What you need to do - Only lines that contain the string "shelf" should be returned from the material below.

Given data -

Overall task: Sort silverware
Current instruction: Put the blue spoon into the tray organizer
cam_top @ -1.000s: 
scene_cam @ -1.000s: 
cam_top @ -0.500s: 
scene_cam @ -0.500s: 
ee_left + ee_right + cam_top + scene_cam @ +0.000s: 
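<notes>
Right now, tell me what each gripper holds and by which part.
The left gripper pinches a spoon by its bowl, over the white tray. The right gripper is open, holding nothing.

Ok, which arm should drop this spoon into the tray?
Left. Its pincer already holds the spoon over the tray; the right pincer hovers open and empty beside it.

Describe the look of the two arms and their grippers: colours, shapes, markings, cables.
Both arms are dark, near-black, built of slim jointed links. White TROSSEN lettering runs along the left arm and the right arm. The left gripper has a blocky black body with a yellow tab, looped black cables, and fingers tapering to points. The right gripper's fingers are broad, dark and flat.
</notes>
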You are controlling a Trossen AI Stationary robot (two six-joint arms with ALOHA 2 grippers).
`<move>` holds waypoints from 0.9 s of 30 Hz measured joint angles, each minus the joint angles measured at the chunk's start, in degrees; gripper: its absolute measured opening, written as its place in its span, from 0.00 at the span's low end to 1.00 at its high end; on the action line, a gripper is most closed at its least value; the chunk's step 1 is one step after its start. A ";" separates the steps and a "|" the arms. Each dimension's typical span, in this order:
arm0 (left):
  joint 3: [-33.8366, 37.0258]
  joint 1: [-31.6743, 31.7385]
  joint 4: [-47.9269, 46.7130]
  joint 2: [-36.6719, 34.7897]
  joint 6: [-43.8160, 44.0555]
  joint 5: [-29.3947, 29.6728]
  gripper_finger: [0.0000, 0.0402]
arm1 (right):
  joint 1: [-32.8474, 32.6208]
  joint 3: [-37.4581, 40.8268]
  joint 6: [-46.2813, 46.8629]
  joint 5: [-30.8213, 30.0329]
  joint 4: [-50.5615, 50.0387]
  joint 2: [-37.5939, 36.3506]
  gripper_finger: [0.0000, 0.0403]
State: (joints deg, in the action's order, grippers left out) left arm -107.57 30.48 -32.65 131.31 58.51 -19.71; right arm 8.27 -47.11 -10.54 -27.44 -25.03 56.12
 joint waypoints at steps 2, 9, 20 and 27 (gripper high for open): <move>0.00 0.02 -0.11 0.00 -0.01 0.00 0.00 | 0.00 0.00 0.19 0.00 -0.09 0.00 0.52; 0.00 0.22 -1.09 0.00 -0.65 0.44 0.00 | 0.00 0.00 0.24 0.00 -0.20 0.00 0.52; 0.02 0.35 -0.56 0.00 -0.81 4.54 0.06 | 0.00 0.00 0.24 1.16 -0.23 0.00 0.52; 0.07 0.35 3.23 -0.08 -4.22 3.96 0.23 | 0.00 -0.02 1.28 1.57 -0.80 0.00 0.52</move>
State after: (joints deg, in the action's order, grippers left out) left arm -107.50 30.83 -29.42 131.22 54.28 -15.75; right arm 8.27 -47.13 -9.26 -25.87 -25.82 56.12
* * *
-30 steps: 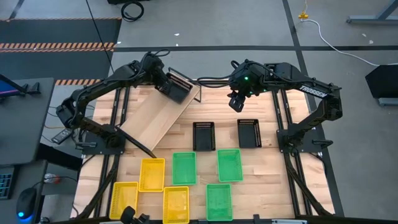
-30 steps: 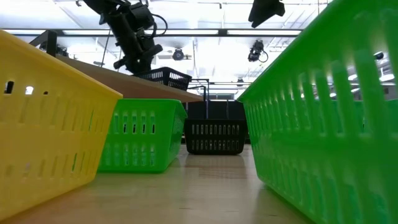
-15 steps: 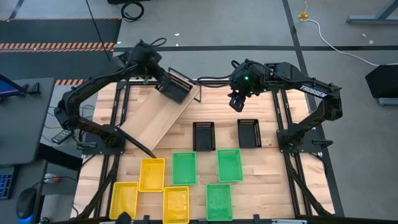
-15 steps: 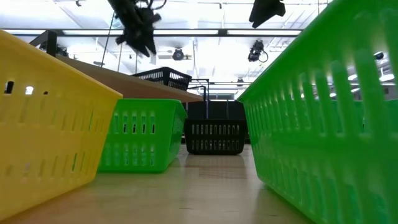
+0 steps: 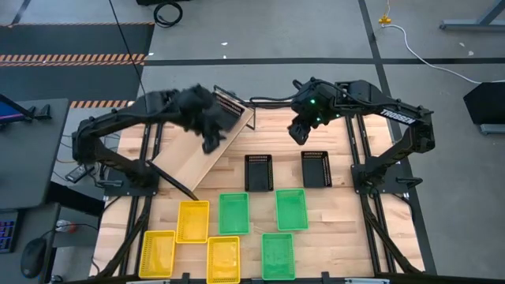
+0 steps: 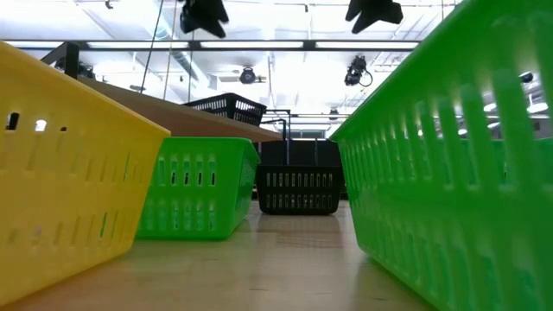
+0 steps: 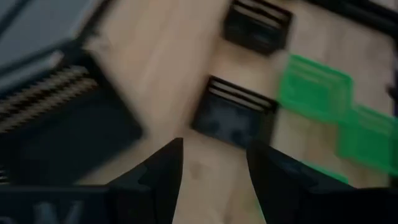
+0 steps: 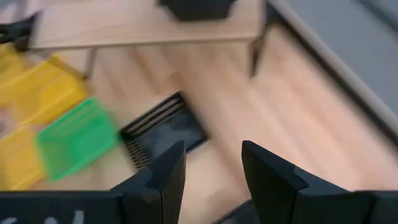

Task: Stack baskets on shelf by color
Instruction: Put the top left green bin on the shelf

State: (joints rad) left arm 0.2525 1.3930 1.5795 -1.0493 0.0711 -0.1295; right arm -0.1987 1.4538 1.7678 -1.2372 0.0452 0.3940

Expected answer -
Task: Stack baskets on shelf by color
Instruction: Put the top left green bin on the shelf

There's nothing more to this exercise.